Sehingga, kata dia, pihaknya coba melihat kembali UU yang mengatur terkait aset bergerak dan tidak bergerak pada zaman pemerintah kolonial, serta cara pengaligan aset tersebut.
“UU juga mengatur semua aset yang dikuasai para penjajah, baik Belanda maupun Jepang itu dengan sendirinya ketika kita merdeka, ada UU darurat waktu itu yang mengatur bahwa tidak berarti masyarakat yang menguasai aset itu,” ungkapnya.
Kajian Empiris
Menurut Karolus Mance, setelah melakukan kajian secara normatif, Pemerintah Daerah Kabupaten Manggarai juga akan mengkaji juga dari segi empiris.
Empiris itu berarti dokumen-dokumen yang menjelaskan bahwa Pemerintah Daerah Kabupaten Manggarai sudah melakukan aktivitas di dalam lahan, untuk menguatkan kajian normatif yang telah dilakukan.

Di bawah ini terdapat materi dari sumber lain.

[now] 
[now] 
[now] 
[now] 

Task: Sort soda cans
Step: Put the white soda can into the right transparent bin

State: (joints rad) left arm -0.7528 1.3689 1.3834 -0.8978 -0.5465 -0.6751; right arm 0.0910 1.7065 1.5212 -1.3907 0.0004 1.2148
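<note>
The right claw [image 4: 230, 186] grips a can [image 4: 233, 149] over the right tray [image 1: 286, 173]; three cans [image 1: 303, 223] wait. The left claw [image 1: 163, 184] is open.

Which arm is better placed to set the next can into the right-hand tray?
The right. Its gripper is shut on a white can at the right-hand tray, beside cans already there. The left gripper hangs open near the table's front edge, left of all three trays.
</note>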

“Sesungguhnya sejak tahun 1985 pemerintah sudah melakukan aktivitas, bahwa ada perorangan Muhamad Gusti Marola mengajukan lagi untuk minta pemerintah menggunakan hak guna atas usaha diatas itu. Melalui pak camat waktu itu dia keluarkan surat keterangan bahwa bisa,” jelasnya.
Sejak tahun 1989 ada 4 orang yang melakukan okupasi, kemudian di panggilan oleh pemerintah waktu itu namanya Pak Maksi Mansur,
“Kebetulan dulu Hamente yang dulu pak Haji Muhamad Marola masih ada dan dia manjadi saksi hidup. Kalau kita omong atas hak untuk tanah secara normatif itu ada dua sertfikat dan keputusan pengadilan bersifat inkrah tapi ingat itu hasil dari sebuah proses,” ungkapnya.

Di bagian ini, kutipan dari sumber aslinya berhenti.